WikiLeaks attacks 'Fifth Estate', film about it and its founder Assange
WikiLeaks has posted the script to The Fifth Estate online and made its most forceful denunciation of the film about the site's creation and its colorful founder.
The whistle-blower website posted a memo calling the movie "irresponsible, counterproductive and harmful".
The DreamWorks film, which Disney will release on October 18, chronicles the birth of WikiLeaks with Benedict Cumberbatch playing site founder Julian Assange.
Assange has previously called The Fifth Estate "a massive propaganda attack". In a lengthy, point-by-point posting, WikiLeaks criticised the film's depiction of WikiLeaks, disputing everything from its suggestion that documents the site released put confidential sources in danger, to the idea that Assange dyes his hair.

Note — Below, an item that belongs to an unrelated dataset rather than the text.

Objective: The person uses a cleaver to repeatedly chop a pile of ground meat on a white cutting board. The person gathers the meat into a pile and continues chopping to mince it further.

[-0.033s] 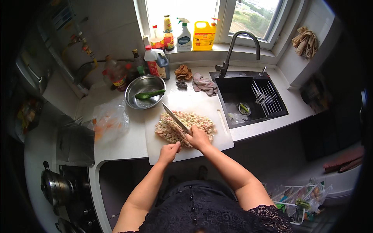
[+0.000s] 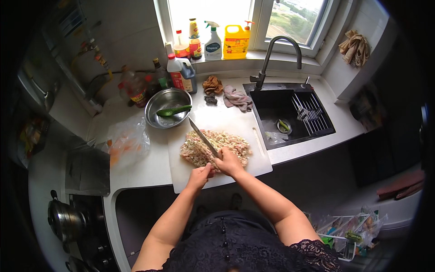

"Most of the events depicted never happened, or the people shown were not involved in them," reads the posting.
"It has real names, real places and looks like it is covering real events, but it is still a dramatic and cinematic work, and it invents or shapes the facts to fit its narrative goals."
The WikiLeaks memo stated that it was judging the film from "a mature" script from late in production, not the finished film.
The screenplay by Josh Singer was partly based on Inside WikiLeaks: My Time With Julian Assange and the World's Most Dangerous Website, by Daniel Domscheit-Berg, an early WikiLeaks collaborator who publicly and bitterly fell out with Assange, and WikiLeaks: Inside Julian Assange's War on Secrecy by British journalists David Leigh and Luke Harding. Assange has been critical of both.
The film, which premiered this month at the Toronto International Film Festival, portrays Assange as a visionary with democratic ideals for information and altruistic motives for whistle-blowers, but also as a lying, reckless revolutionary who ultimately sabotages his own creation by his refusal to consider the lives of revealed sources in published documents.
In an earlier interview, director Bill Condon said that Assange "has the sense of (the film) being something very different than what it is".
"The idea was to present this incredibly complicated and, as we can see, relevant issue of the struggle in this age between privacy and transparency in all of its complication," said Condon. "And in a similar way, present him in all his complexity."